Current data on child abuse

Sources of data

We found that, in some instances there was no literature available on certain issues about this topic, while in other instances special permission had to be requested and granted before the data could be accessed. During the process of collecting local data on child abuse and neglect, it was noted that there is very little documented information on children in difficult circumstances in general.
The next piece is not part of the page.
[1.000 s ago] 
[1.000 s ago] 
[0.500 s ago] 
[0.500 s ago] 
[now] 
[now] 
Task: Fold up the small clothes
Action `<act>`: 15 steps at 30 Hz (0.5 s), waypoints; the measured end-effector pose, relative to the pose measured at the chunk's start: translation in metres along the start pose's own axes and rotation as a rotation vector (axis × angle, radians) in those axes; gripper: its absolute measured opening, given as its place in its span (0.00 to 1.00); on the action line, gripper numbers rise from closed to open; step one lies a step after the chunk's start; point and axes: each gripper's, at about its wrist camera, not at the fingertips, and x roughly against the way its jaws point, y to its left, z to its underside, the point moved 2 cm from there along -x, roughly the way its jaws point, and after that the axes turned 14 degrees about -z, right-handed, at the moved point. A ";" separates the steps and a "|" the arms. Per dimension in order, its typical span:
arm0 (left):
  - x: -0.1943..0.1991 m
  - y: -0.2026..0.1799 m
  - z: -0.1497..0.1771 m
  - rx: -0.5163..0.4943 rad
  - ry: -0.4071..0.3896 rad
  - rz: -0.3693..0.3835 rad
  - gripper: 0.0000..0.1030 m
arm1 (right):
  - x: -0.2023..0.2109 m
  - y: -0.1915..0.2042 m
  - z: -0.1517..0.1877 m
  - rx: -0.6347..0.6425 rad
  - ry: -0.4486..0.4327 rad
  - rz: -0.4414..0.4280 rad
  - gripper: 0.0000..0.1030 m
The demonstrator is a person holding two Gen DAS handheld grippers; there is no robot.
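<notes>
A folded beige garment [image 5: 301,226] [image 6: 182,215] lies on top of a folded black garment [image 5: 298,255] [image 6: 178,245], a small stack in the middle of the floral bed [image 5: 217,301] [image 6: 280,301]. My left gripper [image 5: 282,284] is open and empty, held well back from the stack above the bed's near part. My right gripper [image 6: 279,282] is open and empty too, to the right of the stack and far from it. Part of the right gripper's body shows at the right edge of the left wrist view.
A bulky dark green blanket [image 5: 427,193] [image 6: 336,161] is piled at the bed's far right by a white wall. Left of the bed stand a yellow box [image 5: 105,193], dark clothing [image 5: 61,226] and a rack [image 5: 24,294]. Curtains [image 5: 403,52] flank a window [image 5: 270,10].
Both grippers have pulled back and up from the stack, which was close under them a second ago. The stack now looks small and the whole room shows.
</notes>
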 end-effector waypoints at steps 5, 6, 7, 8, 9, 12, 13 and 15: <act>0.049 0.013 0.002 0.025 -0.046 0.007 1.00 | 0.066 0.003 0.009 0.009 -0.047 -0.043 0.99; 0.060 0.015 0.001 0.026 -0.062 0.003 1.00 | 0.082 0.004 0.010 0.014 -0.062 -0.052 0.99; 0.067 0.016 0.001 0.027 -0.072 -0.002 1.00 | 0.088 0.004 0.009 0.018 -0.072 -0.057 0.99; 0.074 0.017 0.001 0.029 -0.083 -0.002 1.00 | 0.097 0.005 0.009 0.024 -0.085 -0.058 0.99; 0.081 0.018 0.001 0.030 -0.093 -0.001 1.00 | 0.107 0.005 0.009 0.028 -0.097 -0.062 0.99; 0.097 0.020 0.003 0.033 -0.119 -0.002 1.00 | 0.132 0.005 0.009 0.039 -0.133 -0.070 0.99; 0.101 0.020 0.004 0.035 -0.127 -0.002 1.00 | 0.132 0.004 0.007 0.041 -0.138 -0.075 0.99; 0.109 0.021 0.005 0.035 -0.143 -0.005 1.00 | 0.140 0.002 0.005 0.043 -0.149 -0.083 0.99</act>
The data that were available for analysis were obtained from the following sources:

  • Local NGOs which are internationally funded (such as TARSC, Connect, Musasa Project);
  • International intergovernmental organizations and NGOs working with local people and addressing local issues (UNICEF, Redd Barna, Terres des Hommes);
  • Regional NGOs with chapters in Zimbabwe (APPCAN);
  • Government departments (Ministry of Justice, Department of Social Welfare, Ministry of Health and Child Welfare, Ministry of Education);
  • Academics and scholars at the University of Zimbabwe;
  • Policy speeches;
  • Media reports;
  • Police records;
  • Court records and Statute books;
  • Individual investigations.

Of the forms of abuse outlined above, child sexual abuse has captured the concern of a wide range of agencies from the government to individual researchers and the media and thus has been more frequently researched than other forms of child abuse. As a result, we are analyzing the data on child sexual abuse separately from the data on the other forms of abuse.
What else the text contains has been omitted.